Brief:
Give back exactly the lines from the start of the listing to the line containing "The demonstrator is", inclusive, and nothing beyond them.

Dataset records:
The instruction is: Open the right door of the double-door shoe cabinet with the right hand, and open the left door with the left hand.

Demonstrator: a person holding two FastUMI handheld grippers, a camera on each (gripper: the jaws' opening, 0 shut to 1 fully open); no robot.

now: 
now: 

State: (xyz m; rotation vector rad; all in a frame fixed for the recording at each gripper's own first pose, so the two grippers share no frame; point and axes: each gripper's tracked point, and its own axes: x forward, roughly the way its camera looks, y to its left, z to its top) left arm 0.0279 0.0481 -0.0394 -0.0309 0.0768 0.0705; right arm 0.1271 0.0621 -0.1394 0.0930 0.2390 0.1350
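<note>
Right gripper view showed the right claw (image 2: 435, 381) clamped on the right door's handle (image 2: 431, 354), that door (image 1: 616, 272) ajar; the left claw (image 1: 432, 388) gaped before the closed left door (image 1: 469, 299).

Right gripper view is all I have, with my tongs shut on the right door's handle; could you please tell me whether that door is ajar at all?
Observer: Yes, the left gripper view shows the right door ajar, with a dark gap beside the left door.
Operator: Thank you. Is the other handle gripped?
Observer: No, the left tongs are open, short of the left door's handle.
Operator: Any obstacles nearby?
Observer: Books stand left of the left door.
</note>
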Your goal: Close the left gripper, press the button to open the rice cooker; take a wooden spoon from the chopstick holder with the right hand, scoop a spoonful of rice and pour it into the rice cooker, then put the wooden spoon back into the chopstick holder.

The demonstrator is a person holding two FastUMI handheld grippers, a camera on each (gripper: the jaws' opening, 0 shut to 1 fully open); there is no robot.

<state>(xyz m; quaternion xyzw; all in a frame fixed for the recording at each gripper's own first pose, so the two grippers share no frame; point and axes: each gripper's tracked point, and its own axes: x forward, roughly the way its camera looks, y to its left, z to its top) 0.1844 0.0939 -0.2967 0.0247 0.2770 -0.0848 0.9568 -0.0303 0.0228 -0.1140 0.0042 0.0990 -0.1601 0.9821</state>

Answer for the task:
The instruction is: Open the right door of the double-door shoe cabinet with the right hand, and open the left door with the left hand.

Demonstrator: a person holding two FastUMI handheld grippers, a camera on each (gripper: the jaws' opening, 0 shut to 1 fully open); no robot.

now: 
now: 

State: (xyz m; rotation vector rad; all in a frame fixed for the recording at each gripper's own first pose, so the two grippers share no frame; point and axes: each gripper's tracked point, and its own axes: x forward, roughly the way its camera looks, y to its left, z to its top) left arm 0.0279 0.0481 -0.0394 -0.0309 0.0768 0.0705; right arm 0.1271 0.0621 -0.1394 0.0930 0.2390 0.1350
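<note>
Right gripper view showed the right claw (image 2: 435, 381) clamped on the right door's handle (image 2: 431, 354), that door (image 1: 616, 272) ajar; the left claw (image 1: 432, 388) gaped before the closed left door (image 1: 469, 299).

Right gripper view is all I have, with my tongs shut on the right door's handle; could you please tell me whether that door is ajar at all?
Observer: Yes, the left gripper view shows the right door ajar, with a dark gap beside the left door.
Operator: Thank you. Is the other handle gripped?
Observer: No, the left tongs are open, short of the left door's handle.
Operator: Any obstacles nearby?
Observer: Books stand left of the left door.
</note>
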Your goal: Close the left gripper, press the button to open the rice cooker; take a wooden spoon from the chopstick holder with the right hand, scoop a spoonful of rice and pour it into the rice cooker, then put the wooden spoon back into the chopstick holder.

The demonstrator is a person holding two FastUMI handheld grippers, a camera on each (gripper: the jaws' opening, 0 shut to 1 fully open); there is no robot.

This completes the answer to the exercise.